Exercise aim
Extract every record, keeping each one exactly as it is.

Given records
+++

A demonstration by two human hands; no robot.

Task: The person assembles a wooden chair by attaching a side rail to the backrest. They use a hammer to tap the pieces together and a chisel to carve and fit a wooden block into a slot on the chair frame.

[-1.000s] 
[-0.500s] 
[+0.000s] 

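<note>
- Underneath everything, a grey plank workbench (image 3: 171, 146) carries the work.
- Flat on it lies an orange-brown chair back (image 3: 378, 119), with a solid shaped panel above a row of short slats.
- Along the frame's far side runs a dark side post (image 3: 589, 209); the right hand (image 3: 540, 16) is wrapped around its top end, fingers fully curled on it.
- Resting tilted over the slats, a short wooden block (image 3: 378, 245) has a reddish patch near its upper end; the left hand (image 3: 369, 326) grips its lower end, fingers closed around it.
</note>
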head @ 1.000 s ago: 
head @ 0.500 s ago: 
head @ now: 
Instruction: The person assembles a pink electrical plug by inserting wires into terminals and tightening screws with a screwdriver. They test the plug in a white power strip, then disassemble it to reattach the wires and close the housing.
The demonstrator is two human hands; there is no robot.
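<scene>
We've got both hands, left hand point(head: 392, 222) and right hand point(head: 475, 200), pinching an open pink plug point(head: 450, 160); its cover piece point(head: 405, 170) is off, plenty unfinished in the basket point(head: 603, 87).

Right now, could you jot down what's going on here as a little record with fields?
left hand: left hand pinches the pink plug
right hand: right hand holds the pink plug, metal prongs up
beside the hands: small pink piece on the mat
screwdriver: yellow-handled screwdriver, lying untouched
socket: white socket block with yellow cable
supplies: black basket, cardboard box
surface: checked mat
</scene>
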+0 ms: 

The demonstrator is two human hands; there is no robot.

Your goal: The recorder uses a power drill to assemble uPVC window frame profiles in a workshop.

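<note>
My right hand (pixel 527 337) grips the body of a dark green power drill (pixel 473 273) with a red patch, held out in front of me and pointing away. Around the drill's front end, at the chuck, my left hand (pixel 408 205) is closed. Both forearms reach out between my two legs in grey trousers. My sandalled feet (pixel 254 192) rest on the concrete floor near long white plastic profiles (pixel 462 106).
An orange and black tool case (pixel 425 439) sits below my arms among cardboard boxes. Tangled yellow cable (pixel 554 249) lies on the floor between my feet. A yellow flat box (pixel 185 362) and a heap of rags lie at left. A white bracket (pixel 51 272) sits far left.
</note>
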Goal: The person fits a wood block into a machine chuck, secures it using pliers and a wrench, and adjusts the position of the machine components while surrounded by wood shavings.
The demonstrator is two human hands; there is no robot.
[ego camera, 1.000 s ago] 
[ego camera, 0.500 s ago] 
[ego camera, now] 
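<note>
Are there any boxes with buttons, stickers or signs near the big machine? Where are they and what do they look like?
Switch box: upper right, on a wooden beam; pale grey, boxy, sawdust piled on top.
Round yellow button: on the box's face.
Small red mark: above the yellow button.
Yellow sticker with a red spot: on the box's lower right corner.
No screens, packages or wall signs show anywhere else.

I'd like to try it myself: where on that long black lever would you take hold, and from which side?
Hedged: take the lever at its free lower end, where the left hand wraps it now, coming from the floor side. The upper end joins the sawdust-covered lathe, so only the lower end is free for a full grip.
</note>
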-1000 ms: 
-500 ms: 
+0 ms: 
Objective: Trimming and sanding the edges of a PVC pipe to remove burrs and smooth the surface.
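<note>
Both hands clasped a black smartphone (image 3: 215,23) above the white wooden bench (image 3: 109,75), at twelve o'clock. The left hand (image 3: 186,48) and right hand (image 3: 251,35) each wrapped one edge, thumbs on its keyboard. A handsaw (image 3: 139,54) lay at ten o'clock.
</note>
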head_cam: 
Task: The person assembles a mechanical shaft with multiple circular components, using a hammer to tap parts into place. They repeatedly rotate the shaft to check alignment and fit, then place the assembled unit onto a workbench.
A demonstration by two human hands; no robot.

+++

Exercise solution
A demonstration by two human hands; no robot.

Task: The person assembles a wooden chair by attaching a side rail to the backrest. They use a hammer to tap the pieces together and a chisel to carve and fit a wooden block into a slot on the chair frame.

[-1.000s] 
[-0.500s] 
[+0.000s] 

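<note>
- Underneath everything, a grey plank workbench (image 3: 171, 146) carries the work.
- Flat on it lies an orange-brown chair back (image 3: 378, 119), with a solid shaped panel above a row of short slats.
- Along the frame's far side runs a dark side post (image 3: 589, 209); the right hand (image 3: 540, 16) is wrapped around its top end, fingers fully curled on it.
- Resting tilted over the slats, a short wooden block (image 3: 378, 245) has a reddish patch near its upper end; the left hand (image 3: 369, 326) grips its lower end, fingers closed around it.
</note>
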head @ 1.000 s ago: 
head @ 0.500 s ago: 
head @ now: 
Instruction: The person assembles a pink electrical plug by inserting wires into terminals and tightening screws with a screwdriver. They test the plug in a white power strip, then disassemble it to reattach the wires and close the housing.
The demonstrator is two human hands; there is no robot.
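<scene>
We've got both hands, left hand point(head: 392, 222) and right hand point(head: 475, 200), pinching an open pink plug point(head: 450, 160); its cover piece point(head: 405, 170) is off, plenty unfinished in the basket point(head: 603, 87).

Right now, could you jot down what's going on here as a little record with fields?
left hand: left hand pinches the pink plug
right hand: right hand holds the pink plug, metal prongs up
beside the hands: small pink piece on the mat
screwdriver: yellow-handled screwdriver, lying untouched
socket: white socket block with yellow cable
supplies: black basket, cardboard box
surface: checked mat
</scene>
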+0 ms: 

The demonstrator is two human hands; there is no robot.

Your goal: The recorder uses a power drill to assemble uPVC window frame profiles in a workshop.

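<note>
My right hand (pixel 527 337) grips the body of a dark green power drill (pixel 473 273) with a red patch, held out in front of me and pointing away. Around the drill's front end, at the chuck, my left hand (pixel 408 205) is closed. Both forearms reach out between my two legs in grey trousers. My sandalled feet (pixel 254 192) rest on the concrete floor near long white plastic profiles (pixel 462 106).
An orange and black tool case (pixel 425 439) sits below my arms among cardboard boxes. Tangled yellow cable (pixel 554 249) lies on the floor between my feet. A yellow flat box (pixel 185 362) and a heap of rags lie at left. A white bracket (pixel 51 272) sits far left.
</note>
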Goal: The person fits a wood block into a machine chuck, secures it using pliers and a wrench, and adjusts the position of the machine components while surrounded by wood shavings.
The demonstrator is two human hands; there is no robot.
[ego camera, 1.000 s ago] 
[ego camera, 0.500 s ago] 
[ego camera, now] 
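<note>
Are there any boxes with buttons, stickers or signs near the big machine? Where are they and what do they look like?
Switch box: upper right, on a wooden beam; pale grey, boxy, sawdust piled on top.
Round yellow button: on the box's face.
Small red mark: above the yellow button.
Yellow sticker with a red spot: on the box's lower right corner.
No screens, packages or wall signs show anywhere else.

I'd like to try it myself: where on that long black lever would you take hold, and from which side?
Hedged: take the lever at its free lower end, where the left hand wraps it now, coming from the floor side. The upper end joins the sawdust-covered lathe, so only the lower end is free for a full grip.
</note>
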-1000 ms: 
-500 ms: 
+0 ms: 
Objective: Trimming and sanding the edges of a PVC pipe to remove burrs and smooth the surface.
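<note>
Both hands clasped a black smartphone (image 3: 215,23) above the white wooden bench (image 3: 109,75), at twelve o'clock. The left hand (image 3: 186,48) and right hand (image 3: 251,35) each wrapped one edge, thumbs on its keyboard. A handsaw (image 3: 139,54) lay at ten o'clock.
</note>
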head_cam: 
Task: The person assembles a mechanical shaft with multiple circular components, using a hammer to tap parts into place. They repeatedly rotate the shaft to check alignment and fit, then place the assembled unit onto a workbench.
A demonstration by two human hands; no robot.

Work on the answer is now done.